_To do_. Please copy exactly the line containing "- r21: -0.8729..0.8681" and every line after it, through the last line of the records below, leaving out all pictures.

_Records for the task_.
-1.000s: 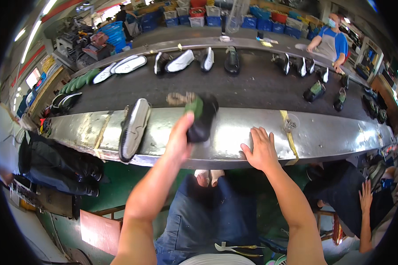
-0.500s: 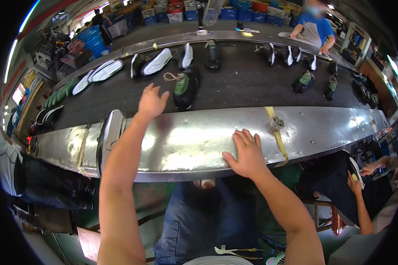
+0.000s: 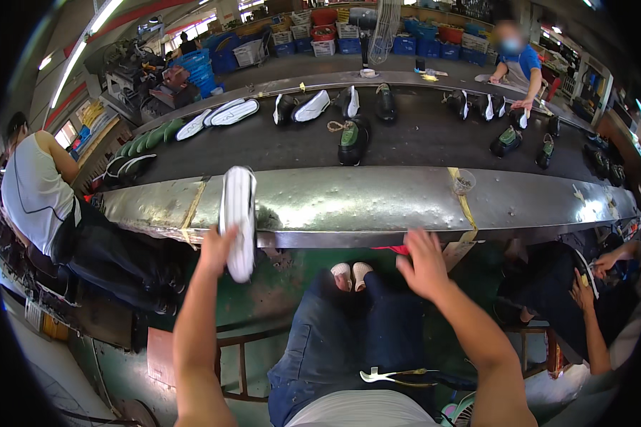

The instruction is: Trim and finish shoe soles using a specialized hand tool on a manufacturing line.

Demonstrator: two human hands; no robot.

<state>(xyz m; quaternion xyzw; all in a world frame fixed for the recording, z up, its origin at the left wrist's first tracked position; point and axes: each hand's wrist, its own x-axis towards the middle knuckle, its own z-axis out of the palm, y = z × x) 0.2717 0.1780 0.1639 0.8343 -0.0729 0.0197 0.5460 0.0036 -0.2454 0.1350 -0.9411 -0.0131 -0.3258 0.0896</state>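
Left hand (image 3: 217, 249) now back from belt, fingers gripping white-soled shoe (image 3: 239, 217); right hand (image 3: 424, 263) off steel ledge (image 3: 377, 203), fingers spread, empty

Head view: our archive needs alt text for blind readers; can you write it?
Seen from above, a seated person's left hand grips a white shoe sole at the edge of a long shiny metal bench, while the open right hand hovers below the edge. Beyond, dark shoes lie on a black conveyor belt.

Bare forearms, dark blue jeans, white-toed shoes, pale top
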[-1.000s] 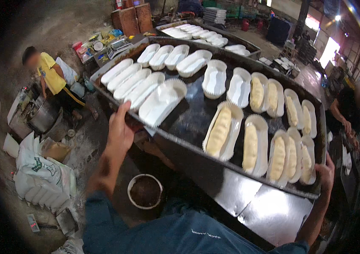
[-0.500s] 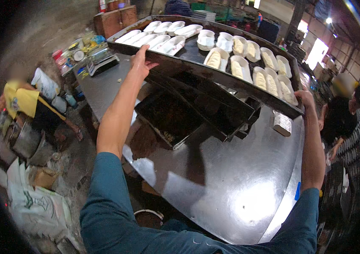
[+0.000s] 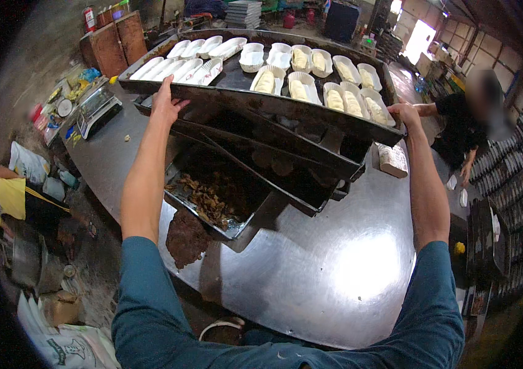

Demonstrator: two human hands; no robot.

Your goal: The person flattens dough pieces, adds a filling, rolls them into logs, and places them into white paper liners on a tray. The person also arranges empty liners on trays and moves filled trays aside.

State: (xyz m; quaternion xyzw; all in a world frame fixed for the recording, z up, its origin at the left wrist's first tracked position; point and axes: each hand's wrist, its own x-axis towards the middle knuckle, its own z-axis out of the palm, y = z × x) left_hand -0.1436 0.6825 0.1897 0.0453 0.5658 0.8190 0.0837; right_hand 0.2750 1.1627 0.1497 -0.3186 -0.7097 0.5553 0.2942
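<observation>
A large black baking tray (image 3: 224,95) spans the far part of the view, held by both my hands. My left hand (image 3: 166,106) grips its near left side, thumb up by the rim and fingers beneath. At the near right corner my right hand (image 3: 406,115) closes round the edge. White paper baking cups (image 3: 252,56) stand in rows in it; those on the left look bare, while those on the right hold pale dough pieces (image 3: 265,82). Directly under it are several dark trays (image 3: 310,147), stacked askew; whether they touch the held tray is hidden.
The stack rests on a shiny metal table (image 3: 310,264). A smaller pan (image 3: 237,230) with brown scraps lies nearer me, beside a brown sheet (image 3: 186,238). A wrapped white bundle (image 3: 393,160) and a scale (image 3: 98,114) flank the stack. One co-worker (image 3: 458,120) stands right, another (image 3: 9,194) left.
The held tray has come down closer to the stack, still in both hands. My view has turned rightward. More of the scraps in the smaller pan shows. The right-hand co-worker's arm now reaches toward the tray.
</observation>
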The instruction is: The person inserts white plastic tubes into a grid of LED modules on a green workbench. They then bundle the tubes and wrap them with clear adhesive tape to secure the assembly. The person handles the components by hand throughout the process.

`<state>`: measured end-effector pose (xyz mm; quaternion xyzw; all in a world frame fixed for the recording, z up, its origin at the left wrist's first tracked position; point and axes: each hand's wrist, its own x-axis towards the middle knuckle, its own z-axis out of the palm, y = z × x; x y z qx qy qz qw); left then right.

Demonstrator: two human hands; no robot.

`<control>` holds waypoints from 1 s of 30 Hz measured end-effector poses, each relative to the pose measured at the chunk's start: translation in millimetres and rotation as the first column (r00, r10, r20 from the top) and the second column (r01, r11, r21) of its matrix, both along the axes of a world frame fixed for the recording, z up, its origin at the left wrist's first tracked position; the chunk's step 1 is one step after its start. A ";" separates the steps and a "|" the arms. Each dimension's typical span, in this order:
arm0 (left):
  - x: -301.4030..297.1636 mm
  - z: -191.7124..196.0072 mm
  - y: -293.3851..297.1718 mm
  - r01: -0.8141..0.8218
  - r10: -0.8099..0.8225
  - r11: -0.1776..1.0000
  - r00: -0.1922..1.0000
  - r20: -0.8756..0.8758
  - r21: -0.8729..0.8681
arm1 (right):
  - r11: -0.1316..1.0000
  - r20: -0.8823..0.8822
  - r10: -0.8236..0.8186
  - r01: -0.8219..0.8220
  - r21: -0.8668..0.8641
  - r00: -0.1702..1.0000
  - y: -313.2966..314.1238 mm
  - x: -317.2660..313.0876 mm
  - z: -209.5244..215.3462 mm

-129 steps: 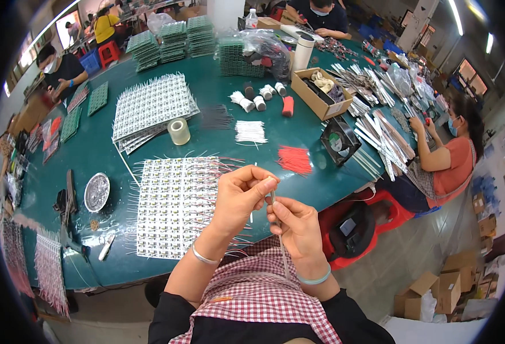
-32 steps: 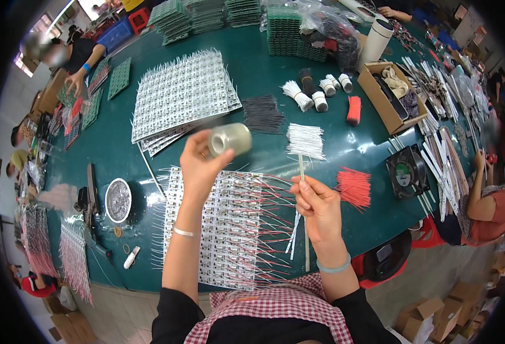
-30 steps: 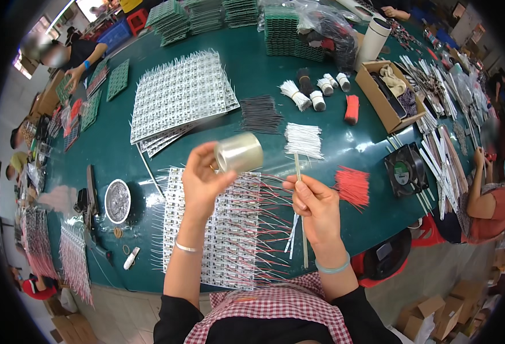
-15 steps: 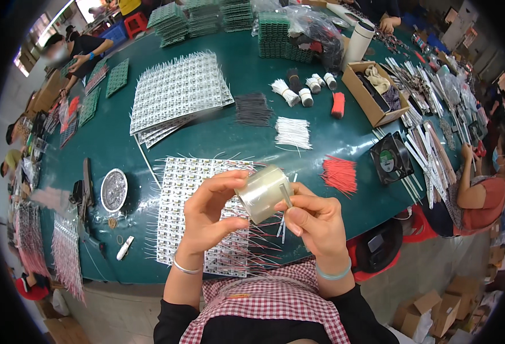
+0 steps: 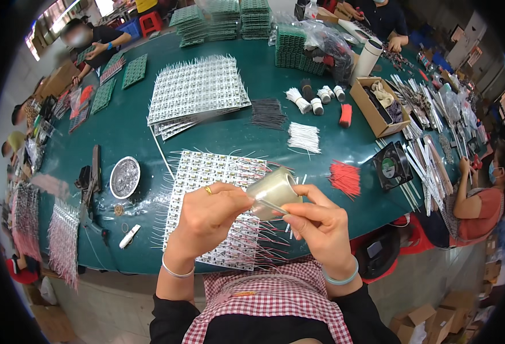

_Exercise result_.
  - r21: -0.8729..0.8681
arm1 (right):
  - r11: -0.1316..1.0000
  - r20: -0.8823..0.8822
  - r10: -0.8236..0.8186
  - r01: -0.8219..0.8220
  - r21: -0.8668..0.8641
  - r00: -0.1702..1.0000
  - y: -313.2966..314.1238 mm
  - x: -317.2660..313.0876 mm
  - z: -209.5244..215.3462 mm

-129 steps: 
-32 steps: 
-30 steps: 
-15 steps: 
+0 steps: 

With that, the answer is done.